The rapid development of industrialized agriculture has leads to the problems of soil pollution and water pollution. In order to solve these problems, precision agriculture (PA) has been applied to achieve precise management of agricultural water and fertilizer. In PA process, fine mapping of soil nutrient is an effective technology to acquire accurate water and fertilizer distribution information and make agricultural decision. A significant progress has been made in digital soil mapping (DSM) of soil nutrient content over the past 20 years. However, the accuracy of grid-based DSM cannot meet the practical application needs of PA. This paper proposed a fine DSM method of soil nutrient content using high resolution remote sensing images and multi-scale auxiliary data for PA application.
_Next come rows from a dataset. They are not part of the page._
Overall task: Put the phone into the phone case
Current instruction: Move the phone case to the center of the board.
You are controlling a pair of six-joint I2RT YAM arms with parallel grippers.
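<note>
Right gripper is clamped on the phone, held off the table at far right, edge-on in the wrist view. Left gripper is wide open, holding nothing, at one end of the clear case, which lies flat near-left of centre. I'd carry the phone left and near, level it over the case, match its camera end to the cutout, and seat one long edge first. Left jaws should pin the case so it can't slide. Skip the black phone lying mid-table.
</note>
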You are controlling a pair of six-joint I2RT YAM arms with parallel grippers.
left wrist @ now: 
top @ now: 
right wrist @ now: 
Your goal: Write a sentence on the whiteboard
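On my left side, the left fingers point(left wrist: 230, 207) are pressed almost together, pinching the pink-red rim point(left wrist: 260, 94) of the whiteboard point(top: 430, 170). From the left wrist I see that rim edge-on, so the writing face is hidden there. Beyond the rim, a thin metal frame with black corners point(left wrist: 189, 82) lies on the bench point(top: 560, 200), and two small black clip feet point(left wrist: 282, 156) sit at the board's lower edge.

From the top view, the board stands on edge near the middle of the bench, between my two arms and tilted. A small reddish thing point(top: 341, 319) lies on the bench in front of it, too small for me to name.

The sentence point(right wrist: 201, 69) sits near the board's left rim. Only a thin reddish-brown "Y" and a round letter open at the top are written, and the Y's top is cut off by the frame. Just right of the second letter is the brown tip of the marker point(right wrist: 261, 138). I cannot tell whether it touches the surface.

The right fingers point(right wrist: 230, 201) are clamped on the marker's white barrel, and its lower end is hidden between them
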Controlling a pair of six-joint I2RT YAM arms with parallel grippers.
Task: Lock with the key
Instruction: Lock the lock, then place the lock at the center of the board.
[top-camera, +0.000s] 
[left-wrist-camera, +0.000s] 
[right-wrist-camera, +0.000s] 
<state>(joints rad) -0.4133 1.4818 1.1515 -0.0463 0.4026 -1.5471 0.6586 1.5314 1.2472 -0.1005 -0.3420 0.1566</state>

Three key technologies were studied for the implementation of this method. The automatic extraction of fine mapping units was the basis of this method. We designed different automatic extraction methods based on high resolution remote sensing images for agricultural production units in plains and mountainous areas. The auxiliary variables in different scales were chosen and converted to construct fine-scale soil nutrient-environment relationship model. Finally, machine learning methods were used to map the spatial distribution of soil nutrients. We chose Zhongning County, Ningxia Province as the study area, which includes typical plain and mountainous agriculture. The proposed method and technologies were applied for typical soil nutrients mapping. A common grid-based spatial interpolation method was implemented with the same soil sample dataset to evaluate the effect of the proposed method. The result showed that this method could reduce the number of prediction units and effectively improve the prediction efficiency in both plain and mountainous areas for fine soil mapping and precision agriculture application. This study was an attempt to realize fine soil mapping based on PA application unit in different environments. The high-resolution remote sensing images provide basic data for the realization of this idea, and the conversion technology of multi-scale data provides better support for the spatial inference of fine soil attribute information. In the future, we will carry out experiments in larger areas to further improve the efficiency of application, and plan to expand this study to consider three-dimensional soil property prediction.